[EXTRACTED ENTRIES Boundary: Start]

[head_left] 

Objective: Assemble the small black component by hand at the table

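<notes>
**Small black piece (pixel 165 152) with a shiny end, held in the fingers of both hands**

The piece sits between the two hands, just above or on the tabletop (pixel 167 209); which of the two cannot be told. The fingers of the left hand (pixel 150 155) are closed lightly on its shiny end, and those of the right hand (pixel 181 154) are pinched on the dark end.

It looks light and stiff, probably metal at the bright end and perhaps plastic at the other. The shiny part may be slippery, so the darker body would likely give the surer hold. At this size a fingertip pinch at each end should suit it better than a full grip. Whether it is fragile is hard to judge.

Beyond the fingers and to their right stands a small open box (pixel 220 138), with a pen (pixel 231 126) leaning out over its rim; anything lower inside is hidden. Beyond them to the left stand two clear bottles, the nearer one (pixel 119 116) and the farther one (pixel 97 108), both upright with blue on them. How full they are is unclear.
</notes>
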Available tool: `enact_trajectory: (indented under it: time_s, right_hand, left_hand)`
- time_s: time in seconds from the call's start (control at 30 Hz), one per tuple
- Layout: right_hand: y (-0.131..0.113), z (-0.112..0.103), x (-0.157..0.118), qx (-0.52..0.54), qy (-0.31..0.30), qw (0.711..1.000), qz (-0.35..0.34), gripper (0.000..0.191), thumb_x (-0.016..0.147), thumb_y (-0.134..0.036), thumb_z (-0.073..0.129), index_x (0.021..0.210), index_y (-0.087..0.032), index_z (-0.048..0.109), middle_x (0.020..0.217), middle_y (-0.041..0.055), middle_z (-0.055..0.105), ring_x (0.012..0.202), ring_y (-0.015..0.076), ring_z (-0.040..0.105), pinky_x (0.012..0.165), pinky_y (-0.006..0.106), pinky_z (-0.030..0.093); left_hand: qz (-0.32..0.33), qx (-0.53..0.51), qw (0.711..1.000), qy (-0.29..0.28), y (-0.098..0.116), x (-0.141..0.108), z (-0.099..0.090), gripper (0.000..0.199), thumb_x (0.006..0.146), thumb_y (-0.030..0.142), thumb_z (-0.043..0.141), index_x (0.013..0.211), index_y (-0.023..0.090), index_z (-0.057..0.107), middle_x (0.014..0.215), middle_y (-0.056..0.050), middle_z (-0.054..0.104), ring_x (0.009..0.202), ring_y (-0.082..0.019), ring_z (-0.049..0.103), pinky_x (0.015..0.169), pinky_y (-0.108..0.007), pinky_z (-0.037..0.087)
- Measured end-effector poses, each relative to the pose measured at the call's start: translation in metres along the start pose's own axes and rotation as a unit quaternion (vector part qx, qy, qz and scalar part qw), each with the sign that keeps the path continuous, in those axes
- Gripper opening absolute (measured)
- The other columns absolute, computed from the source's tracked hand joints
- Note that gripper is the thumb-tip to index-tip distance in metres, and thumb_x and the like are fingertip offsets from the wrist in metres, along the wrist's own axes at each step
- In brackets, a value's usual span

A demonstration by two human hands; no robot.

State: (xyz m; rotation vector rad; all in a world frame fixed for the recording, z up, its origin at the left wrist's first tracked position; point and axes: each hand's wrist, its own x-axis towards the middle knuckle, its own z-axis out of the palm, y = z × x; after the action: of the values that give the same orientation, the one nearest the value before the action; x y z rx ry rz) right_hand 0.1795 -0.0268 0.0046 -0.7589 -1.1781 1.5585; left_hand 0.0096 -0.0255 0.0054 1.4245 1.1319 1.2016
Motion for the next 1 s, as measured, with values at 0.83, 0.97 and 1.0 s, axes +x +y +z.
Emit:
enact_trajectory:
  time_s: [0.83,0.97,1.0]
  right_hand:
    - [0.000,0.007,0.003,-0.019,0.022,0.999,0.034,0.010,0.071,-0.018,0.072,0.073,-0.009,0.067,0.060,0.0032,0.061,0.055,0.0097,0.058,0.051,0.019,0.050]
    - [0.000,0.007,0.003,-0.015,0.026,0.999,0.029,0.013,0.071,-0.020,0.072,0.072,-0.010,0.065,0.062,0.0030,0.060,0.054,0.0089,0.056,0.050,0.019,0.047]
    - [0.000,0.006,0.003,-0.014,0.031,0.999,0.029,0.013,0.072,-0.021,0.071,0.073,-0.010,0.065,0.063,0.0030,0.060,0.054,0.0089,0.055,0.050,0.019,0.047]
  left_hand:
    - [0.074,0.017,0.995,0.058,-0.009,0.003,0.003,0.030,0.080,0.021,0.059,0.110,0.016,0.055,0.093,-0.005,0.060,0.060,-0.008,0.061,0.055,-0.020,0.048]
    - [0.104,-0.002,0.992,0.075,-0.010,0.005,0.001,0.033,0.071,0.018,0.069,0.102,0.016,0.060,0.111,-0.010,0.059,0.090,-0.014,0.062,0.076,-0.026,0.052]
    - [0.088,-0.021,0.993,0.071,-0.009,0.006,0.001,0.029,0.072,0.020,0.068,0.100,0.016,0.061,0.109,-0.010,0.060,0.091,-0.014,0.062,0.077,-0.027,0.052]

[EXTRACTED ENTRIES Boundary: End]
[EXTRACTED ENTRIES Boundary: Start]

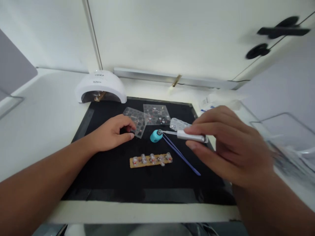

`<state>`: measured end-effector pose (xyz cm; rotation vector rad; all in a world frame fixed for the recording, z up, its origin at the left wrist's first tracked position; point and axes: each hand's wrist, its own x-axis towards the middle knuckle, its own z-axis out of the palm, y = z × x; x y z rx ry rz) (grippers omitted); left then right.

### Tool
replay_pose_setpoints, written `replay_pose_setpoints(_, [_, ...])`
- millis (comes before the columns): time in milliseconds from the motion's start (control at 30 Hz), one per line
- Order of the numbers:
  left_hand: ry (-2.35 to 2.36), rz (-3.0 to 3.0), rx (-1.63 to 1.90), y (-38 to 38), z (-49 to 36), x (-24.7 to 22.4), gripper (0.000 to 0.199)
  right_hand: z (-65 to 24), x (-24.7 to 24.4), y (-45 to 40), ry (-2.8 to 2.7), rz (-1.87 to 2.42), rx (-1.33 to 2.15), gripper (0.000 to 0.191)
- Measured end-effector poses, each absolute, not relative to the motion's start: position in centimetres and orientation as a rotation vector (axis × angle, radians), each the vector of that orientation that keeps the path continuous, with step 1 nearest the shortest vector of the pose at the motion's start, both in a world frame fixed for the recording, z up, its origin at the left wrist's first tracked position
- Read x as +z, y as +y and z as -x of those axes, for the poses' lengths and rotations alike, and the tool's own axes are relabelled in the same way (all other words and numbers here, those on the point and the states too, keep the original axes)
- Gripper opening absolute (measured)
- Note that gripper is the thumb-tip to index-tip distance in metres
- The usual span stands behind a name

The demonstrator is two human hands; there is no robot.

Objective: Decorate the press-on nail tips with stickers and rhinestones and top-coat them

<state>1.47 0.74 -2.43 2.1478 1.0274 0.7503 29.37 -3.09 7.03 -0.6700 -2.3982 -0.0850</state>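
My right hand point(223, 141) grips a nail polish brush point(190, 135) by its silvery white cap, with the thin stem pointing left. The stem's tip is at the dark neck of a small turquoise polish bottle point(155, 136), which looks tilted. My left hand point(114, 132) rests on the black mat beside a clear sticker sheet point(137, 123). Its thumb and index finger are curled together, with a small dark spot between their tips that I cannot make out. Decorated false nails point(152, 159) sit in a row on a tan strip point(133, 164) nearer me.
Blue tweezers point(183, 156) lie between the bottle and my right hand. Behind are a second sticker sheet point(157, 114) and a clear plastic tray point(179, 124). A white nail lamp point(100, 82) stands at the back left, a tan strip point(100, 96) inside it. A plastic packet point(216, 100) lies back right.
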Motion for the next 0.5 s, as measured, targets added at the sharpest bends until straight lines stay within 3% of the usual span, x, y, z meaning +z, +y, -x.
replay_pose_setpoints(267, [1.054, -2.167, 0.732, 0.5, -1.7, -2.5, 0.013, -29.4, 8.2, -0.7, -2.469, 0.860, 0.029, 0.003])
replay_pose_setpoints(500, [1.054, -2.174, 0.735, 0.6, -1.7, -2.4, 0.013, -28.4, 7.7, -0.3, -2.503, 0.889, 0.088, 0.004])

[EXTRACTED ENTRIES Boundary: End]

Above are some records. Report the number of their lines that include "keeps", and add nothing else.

_OUTPUT_: 2